HI Joe, I agree with you - it would be great to make people view the environmental impact of their devices effortless. What do you think about a playful way of adding you devices?

Photo of DeletedUser


Yes! That would be great, maybe you could earn points for adding, or take a picture and upload for an instant add. I was thinking it would be easy if devices were automatically added as soon as you purchased them.

Photo of Sabine Kuznik

That would be also great to have the possibility to add new purchases in web shops instantly. While constantly adding and deleting your electronic devices to your dashboard you get some sort of e-device diary. And see if your environmental impact improves or not. The better you do, the closer you become to be an e-champion. Great game!

Photo of Paul Reader

Hi Joe, Sabine, Neville and Meena - this is a great idea, much more comprehensive than I envisioned in the online database component of RecyCOOLability which was limited to information a bit like chemical
, supplied directly by the manufacturer and administered by the EPA.
Combining this idea with Andrew Allen's ( ) and Vincent Cheng's RRR ( ) could be useful for the history of a particular device or model.

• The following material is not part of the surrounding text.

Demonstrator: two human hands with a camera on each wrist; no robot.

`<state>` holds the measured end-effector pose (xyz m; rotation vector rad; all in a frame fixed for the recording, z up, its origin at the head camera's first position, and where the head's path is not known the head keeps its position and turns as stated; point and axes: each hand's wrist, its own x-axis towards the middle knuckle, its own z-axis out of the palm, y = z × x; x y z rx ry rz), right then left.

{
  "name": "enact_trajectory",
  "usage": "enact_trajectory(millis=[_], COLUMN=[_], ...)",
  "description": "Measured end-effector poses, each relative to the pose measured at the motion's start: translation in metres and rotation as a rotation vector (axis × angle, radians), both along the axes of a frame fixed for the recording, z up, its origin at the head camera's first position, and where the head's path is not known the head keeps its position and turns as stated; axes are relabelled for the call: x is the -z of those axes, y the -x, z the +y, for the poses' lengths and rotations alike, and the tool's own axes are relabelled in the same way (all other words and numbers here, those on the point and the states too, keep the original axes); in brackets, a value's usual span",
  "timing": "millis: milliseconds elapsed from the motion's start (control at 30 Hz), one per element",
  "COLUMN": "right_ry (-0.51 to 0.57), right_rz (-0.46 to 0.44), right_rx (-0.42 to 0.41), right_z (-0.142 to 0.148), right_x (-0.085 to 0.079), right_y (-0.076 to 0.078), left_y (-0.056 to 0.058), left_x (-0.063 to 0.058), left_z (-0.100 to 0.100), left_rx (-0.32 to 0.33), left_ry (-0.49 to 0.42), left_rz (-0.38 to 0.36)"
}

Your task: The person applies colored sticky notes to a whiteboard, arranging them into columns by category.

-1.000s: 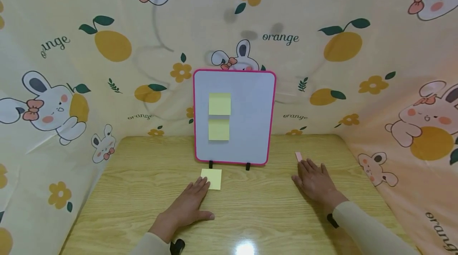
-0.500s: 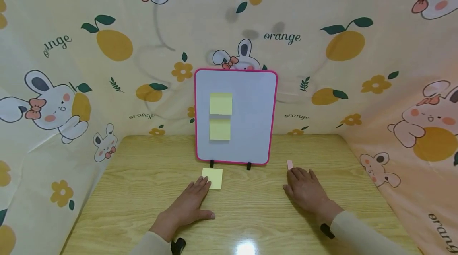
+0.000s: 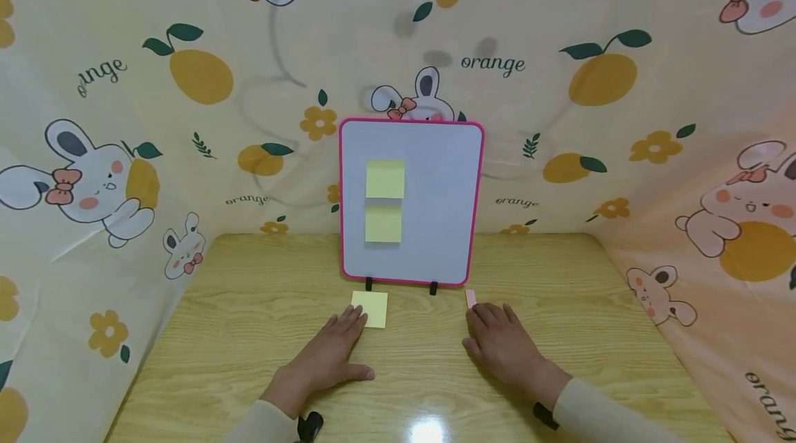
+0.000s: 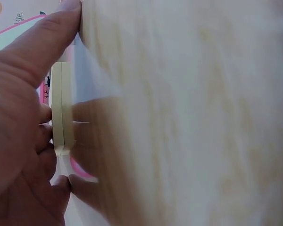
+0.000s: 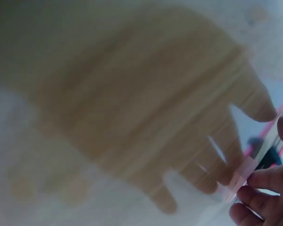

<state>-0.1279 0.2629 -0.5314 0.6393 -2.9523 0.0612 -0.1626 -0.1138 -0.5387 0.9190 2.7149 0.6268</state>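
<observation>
Flat on the wooden table, my left hand (image 3: 326, 353) rests with its fingertips on the left edge of a pad of pale yellow sticky notes (image 3: 373, 309). The left wrist view shows the pad's thick side (image 4: 62, 108), with the fingers against it. My right hand (image 3: 506, 346) lies palm down to the right, fingers extended, its fingertips touching a small pink strip (image 3: 470, 298). Fingers cover the strip's near end, and its kind cannot be told. Behind stands a pink-framed whiteboard (image 3: 438, 201), with an upper yellow note (image 3: 385, 179) and a lower yellow note (image 3: 383, 224) stuck on its left half.
Two black feet (image 3: 433, 288) hold the whiteboard up on the wooden table (image 3: 249, 305). A patterned cloth (image 3: 510, 111) with rabbits and oranges hangs behind and along both sides. Light glares off the table's near middle.
My right hand has slid leftward and a little nearer across the table, and the pink strip has moved along under its fingertips. My left hand and the yellow pad have stayed put.
</observation>
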Motion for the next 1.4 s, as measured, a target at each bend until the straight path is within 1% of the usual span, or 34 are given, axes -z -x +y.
enact_trajectory(millis=[267, 633, 900, 1100, 1400], right_ry=[0.021, 0.024, 0.037, 0.035, 0.007], right_rz=[-0.04, -0.045, -0.023, 0.002, -0.007], right_rx=[-0.053, -0.103, -0.123, -0.133, -0.125], right_z=[-0.028, -0.052, -0.06, -0.063, -0.064], right_x=[0.003, 0.003, 0.003, 0.004, 0.007], right_y=[-0.005, -0.009, -0.01, -0.008, -0.008], left_y=[0.0, 0.001, 0.0, 0.0, -0.001], left_x=[0.001, 0.001, 0.0, 0.0, 0.002], left_z=[0.0, -0.001, -0.002, -0.002, -0.002], left_rx=[0.002, 0.003, 0.005, 0.001, -0.004], left_ry=[-0.009, 0.012, 0.004, -0.001, -0.003], left_rz=[0.0, 0.005, 0.002, -0.004, 0.007])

With regards to labeling - that was the original premise of RecyCOOLability - based on Energy Star. designed for products from cell phones and mice to smart fridges and plasma tv's - and with the whole family in mind.

Sorry for taking so long to post here. I'm sure we are all finding it difficult being across all 106 concepts

Photo of Paul Reader

Oops - where I said "chemical" I meant to say "materials safety data sheets" but I had a 'senior's' moment and left it out.

Photo of DeletedUser


I think you're right, it could be an interesting integration between concepts and potentially very useful for manufacturers to get data points on their devices and perhaps modify their processes. Great point, thanks Paul!

Photo of Paul Reader

You are welcome = and as we move towards the shortlist of concepts for refinement, finding fits between existing concepts takes integrated solutions forward.

Photo of Timmy de Vos

Hey Joe, super nice concept. The information needed to make all of this work is very appealing to me and could hugely improve my e-waste race concept. I was wondering how far you got with working out the idea??

Check out my idea to collect e-waste: the e-waste race by making it a website supported challenge between schools:

My website would profit from adding information on resources used in devices and where to recycle them!